— PROBLEM —
Which lines below contain "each"? Copy every one of them.

— AVAILABLE DATA —

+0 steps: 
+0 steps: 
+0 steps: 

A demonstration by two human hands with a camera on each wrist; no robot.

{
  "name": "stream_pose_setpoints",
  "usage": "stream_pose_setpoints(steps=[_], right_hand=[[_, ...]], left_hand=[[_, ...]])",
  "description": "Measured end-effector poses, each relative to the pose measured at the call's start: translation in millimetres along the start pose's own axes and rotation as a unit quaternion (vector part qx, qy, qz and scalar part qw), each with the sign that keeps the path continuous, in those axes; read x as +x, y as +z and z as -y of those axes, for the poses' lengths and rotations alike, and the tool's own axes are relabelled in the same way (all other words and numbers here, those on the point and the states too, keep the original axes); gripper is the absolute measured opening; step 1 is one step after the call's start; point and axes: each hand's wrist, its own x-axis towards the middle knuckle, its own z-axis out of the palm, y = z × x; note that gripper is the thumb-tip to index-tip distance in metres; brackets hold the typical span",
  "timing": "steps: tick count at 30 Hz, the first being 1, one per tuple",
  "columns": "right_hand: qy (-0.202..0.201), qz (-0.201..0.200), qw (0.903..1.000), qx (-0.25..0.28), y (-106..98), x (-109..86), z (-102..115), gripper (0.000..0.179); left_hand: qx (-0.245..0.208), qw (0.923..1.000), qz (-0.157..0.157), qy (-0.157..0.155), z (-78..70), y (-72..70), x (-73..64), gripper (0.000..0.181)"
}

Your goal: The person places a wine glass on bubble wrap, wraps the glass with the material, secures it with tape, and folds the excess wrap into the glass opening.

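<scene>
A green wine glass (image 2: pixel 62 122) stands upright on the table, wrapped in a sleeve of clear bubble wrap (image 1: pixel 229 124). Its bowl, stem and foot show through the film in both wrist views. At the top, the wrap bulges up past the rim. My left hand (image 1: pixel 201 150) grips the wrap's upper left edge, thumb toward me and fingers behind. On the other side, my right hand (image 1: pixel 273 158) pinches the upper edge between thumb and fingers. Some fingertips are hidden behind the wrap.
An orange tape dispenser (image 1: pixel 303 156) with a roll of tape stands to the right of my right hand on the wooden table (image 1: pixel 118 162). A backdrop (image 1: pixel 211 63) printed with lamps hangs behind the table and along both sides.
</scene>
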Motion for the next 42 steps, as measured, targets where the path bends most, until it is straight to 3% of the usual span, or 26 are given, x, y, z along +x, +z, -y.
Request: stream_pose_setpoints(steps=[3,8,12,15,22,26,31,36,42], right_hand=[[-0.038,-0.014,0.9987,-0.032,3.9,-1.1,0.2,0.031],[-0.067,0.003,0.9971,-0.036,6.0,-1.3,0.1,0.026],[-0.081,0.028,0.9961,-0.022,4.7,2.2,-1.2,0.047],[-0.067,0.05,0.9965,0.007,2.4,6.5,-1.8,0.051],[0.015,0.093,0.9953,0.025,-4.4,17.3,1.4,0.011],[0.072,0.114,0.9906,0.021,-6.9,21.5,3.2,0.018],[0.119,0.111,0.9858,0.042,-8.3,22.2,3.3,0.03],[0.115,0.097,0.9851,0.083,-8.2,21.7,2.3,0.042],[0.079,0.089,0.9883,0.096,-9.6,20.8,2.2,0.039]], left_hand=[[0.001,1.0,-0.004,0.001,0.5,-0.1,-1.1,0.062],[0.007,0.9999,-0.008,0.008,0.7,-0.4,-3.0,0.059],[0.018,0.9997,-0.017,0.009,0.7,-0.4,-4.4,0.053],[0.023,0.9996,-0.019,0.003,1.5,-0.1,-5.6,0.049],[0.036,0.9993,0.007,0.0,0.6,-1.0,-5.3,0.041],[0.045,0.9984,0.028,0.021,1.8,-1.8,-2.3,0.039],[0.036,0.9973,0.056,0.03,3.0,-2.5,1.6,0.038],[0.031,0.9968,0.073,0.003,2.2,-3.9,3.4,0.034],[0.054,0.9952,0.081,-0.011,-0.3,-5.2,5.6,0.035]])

— RESPONSE BELOW —
A demonstration by two human hands with a camera on each wrist; no robot.
  "description": "Measured end-effector poses, each relative to the pose measured at the call's start: translation in millimetres along the start pose's own axes and rotation as a unit quaternion (vector part qx, qy, qz and scalar part qw), each with the sign that keeps the path continuous, in those axes; read x as +x, y as +z and z as -y of those axes, for the poses' lengths and rotations alike, and the tool's own axes are relabelled in the same way (all other words and numbers here, those on the point and the states too, keep the original axes); gripper is the absolute measured opening; step 1 is one step after the call's start; point and axes: each hand's wrist, its own x-axis towards the middle knuckle, its own z-axis out of the palm, y = z × x; note that gripper is the thumb-tip to index-tip distance in metres; brackets hold the typical span",

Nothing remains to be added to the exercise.